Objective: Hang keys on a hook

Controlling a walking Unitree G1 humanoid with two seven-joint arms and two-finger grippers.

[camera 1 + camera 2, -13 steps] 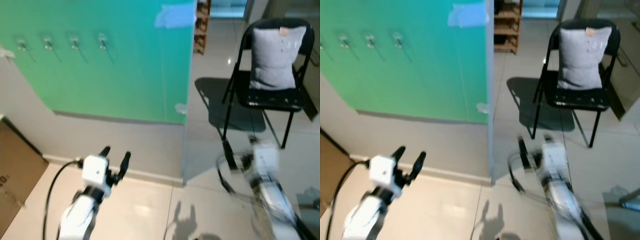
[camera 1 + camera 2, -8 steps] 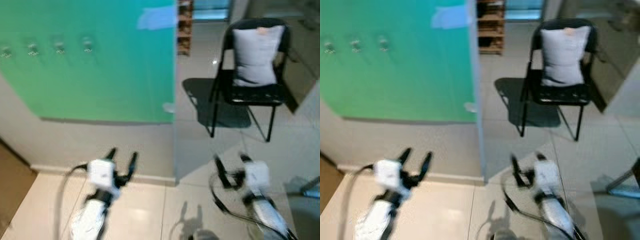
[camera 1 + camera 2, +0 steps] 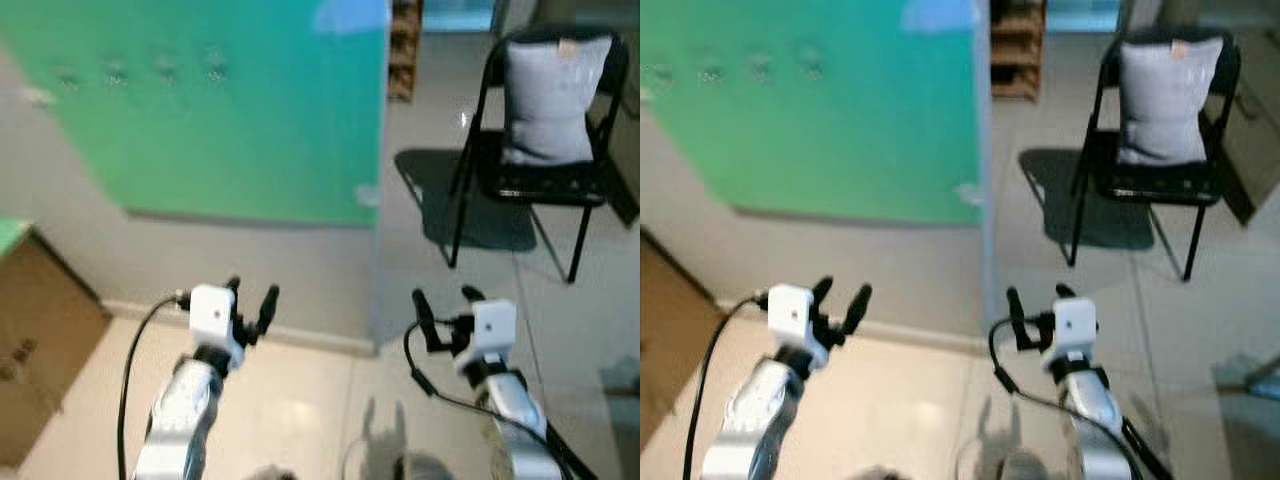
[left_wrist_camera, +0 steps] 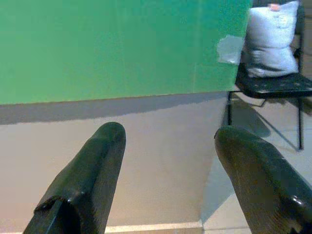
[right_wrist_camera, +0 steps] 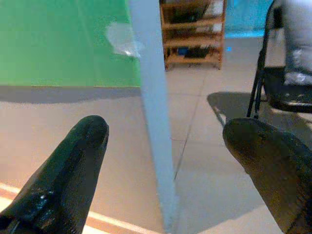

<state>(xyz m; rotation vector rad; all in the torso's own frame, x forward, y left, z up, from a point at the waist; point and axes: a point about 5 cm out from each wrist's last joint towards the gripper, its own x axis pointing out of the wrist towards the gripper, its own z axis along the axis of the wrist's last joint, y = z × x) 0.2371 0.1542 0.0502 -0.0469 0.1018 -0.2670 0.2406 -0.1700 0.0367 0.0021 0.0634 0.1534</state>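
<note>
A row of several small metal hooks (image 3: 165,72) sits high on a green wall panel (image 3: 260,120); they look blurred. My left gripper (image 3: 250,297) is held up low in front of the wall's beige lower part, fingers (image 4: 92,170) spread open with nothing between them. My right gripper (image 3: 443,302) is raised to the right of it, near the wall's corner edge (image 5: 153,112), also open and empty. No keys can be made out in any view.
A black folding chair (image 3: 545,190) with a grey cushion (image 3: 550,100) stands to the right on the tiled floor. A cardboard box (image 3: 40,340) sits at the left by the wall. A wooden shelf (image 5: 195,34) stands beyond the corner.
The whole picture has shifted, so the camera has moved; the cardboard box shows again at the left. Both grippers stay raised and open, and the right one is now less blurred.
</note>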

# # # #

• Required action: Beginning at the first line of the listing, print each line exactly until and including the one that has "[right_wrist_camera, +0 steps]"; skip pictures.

• Final answer:
Objective: Hang keys on a hook

Controlling a walking Unitree G1 humanoid with two seven-joint arms and two-finger grippers.

[camera 1 + camera 2, -13 steps] 
[camera 1 + camera 2, -8 steps] 
[camera 1 + camera 2, +0 steps] 
[left_wrist_camera, +0 steps] 
[right_wrist_camera, +0 steps] 

Exercise complete, with nothing further to add.